_Requirement:_
Retype, word for word, every line from the one holding "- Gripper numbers" through the one holding "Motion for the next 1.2" in the entries below, both included, and only those lines.

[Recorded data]

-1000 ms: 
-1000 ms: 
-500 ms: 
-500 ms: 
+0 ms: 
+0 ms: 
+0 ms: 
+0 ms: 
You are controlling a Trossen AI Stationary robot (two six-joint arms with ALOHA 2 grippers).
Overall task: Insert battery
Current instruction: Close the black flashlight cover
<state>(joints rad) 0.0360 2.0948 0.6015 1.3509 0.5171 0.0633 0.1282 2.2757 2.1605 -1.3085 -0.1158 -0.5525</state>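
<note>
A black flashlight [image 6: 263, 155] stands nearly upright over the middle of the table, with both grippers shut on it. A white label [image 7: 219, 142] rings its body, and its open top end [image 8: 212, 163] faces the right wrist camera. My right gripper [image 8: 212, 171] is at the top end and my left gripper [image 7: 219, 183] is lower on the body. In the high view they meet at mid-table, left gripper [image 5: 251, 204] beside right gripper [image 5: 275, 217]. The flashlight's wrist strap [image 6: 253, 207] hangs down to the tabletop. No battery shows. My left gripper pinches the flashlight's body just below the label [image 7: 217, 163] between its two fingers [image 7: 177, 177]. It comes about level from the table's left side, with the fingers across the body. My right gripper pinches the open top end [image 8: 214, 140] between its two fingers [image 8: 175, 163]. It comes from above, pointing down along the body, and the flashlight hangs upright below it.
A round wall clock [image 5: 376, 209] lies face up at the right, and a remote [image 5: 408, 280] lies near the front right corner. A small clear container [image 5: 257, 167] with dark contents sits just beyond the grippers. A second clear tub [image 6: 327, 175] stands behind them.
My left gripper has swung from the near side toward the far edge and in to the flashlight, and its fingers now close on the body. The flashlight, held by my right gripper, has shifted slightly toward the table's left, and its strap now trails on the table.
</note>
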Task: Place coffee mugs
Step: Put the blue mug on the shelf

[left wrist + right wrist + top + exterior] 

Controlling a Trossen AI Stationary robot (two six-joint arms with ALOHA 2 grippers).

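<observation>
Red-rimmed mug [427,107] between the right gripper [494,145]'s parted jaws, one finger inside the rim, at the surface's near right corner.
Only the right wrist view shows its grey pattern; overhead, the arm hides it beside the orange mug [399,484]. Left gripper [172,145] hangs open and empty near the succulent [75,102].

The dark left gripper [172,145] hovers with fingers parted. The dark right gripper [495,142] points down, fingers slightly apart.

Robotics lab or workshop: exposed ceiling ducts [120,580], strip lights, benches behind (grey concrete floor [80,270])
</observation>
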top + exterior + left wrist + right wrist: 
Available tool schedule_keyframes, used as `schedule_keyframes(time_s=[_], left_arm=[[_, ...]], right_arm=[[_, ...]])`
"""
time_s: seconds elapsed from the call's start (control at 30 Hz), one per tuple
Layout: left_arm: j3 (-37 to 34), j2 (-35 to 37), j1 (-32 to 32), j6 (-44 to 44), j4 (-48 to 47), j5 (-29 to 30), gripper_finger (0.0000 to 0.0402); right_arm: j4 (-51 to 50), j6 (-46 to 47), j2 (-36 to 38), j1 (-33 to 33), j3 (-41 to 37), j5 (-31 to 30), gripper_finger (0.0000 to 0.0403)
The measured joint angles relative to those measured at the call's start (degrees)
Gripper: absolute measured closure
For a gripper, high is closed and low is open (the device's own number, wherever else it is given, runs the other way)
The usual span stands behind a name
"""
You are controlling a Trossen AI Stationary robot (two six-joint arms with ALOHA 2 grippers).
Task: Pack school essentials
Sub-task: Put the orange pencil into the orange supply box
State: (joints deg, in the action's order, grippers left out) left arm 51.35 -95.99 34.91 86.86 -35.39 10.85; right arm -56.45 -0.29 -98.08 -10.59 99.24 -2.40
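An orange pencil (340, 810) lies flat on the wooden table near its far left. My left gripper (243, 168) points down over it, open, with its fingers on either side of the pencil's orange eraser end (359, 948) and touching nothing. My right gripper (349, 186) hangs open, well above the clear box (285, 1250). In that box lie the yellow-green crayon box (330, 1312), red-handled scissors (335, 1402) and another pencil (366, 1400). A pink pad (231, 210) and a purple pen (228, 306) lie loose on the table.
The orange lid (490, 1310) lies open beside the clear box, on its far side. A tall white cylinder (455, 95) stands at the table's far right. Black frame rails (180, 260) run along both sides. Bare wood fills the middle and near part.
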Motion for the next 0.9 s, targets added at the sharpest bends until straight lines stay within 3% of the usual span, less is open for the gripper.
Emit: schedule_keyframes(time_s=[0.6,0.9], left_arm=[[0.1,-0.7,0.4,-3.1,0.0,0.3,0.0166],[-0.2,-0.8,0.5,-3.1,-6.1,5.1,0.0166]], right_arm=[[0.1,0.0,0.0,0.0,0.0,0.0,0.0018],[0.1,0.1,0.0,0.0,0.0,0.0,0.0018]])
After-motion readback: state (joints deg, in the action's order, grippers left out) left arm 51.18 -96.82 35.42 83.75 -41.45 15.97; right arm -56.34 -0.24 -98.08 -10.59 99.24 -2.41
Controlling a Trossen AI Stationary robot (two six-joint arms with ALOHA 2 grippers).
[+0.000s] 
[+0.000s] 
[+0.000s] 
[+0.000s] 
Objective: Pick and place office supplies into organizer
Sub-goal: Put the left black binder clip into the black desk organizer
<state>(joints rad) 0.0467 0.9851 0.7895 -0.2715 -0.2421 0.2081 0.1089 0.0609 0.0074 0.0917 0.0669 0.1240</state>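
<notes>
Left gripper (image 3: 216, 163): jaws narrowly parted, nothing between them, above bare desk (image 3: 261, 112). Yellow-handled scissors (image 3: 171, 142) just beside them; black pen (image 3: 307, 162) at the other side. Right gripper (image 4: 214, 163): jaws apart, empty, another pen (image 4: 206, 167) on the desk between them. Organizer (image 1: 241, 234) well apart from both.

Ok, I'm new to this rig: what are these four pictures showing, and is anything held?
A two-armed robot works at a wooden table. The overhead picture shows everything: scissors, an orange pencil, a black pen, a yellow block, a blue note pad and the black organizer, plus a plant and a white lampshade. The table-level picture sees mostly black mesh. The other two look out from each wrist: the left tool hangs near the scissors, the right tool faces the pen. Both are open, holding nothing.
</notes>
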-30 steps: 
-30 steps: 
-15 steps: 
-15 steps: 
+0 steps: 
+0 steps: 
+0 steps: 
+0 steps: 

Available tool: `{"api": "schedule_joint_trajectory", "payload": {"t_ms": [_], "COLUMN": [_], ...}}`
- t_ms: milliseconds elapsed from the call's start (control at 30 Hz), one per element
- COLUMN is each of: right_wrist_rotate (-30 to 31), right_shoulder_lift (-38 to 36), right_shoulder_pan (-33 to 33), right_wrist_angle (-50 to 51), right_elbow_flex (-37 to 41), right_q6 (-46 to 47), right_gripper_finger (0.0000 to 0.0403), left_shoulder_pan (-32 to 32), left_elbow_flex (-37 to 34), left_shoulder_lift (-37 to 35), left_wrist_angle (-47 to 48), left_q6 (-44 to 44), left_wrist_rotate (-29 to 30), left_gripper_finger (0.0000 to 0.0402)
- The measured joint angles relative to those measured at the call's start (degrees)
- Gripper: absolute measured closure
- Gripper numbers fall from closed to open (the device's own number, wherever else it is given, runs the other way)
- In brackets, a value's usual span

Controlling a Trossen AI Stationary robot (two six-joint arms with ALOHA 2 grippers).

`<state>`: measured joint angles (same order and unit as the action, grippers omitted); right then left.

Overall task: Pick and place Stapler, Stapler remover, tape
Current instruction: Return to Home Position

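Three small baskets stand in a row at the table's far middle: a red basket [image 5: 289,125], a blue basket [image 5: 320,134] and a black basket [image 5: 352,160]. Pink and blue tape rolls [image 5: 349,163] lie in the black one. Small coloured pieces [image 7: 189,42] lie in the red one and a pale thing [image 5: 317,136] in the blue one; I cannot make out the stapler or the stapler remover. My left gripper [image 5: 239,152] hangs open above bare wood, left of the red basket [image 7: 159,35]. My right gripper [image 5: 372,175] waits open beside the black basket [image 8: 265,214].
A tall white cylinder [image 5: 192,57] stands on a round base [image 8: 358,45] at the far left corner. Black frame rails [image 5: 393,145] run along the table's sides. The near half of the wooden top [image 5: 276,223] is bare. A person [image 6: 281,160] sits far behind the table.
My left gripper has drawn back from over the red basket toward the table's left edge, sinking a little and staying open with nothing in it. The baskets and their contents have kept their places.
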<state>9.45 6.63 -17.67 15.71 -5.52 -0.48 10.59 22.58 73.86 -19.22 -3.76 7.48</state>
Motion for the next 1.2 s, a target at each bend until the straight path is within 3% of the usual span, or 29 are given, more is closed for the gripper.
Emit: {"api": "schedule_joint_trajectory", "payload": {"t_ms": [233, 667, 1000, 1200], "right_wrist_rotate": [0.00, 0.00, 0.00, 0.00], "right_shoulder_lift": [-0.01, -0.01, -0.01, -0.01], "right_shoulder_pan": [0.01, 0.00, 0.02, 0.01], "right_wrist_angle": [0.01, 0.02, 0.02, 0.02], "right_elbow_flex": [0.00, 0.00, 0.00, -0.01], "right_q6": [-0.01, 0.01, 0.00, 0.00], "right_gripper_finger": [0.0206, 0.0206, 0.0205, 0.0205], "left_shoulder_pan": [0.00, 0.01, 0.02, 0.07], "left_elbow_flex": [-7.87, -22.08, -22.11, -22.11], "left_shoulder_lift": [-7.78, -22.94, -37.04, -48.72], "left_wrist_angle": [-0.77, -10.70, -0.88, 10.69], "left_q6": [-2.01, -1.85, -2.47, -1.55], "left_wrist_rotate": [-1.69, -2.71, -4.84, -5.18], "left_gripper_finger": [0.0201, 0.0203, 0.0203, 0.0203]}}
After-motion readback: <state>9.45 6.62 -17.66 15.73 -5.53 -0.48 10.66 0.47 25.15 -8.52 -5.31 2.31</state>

_Result of this task:_
- Gripper numbers fall from closed to open (the device's own number, wherever else it is given, runs the other way)
- In brackets, a value's usual span

Controlling a Trossen AI Stationary robot (two six-joint arms with ALOHA 2 grippers).

`<state>`: measured joint angles (same order and unit as the action, grippers omitted); right then left.

Overall task: Pick and place Stapler, Stapler remover, tape
Current instruction: Return to Home Position

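Three small baskets stand in a row at the table's far middle: a red basket [image 5: 289,125], a blue basket [image 5: 320,134] and a black basket [image 5: 352,160]. Pink and blue tape rolls [image 5: 349,163] lie in the black one. Small coloured pieces [image 7: 189,42] lie in the red one and a pale thing [image 5: 317,136] in the blue one; I cannot make out the stapler or the stapler remover. My left gripper [image 5: 239,152] hangs open above bare wood, left of the red basket [image 7: 159,35]. My right gripper [image 5: 372,175] waits open beside the black basket [image 8: 265,214].
A tall white cylinder [image 5: 192,57] stands on a round base [image 8: 358,45] at the far left corner. Black frame rails [image 5: 393,145] run along the table's sides. The near half of the wooden top [image 5: 276,223] is bare. A person [image 6: 281,160] sits far behind the table.
My left gripper has drawn back from over the red basket toward the table's left edge, sinking a little and staying open with nothing in it. The baskets and their contents have kept their places.
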<state>9.45 6.63 -17.67 15.71 -5.52 -0.48 10.59 22.58 73.86 -19.22 -3.76 7.48</state>
Motion for the next 1.2 s, a target at each bend until the straight path is within 3% of the usual span, or 29 are given, more is closed for the gripper.

The exercise calls for nothing further.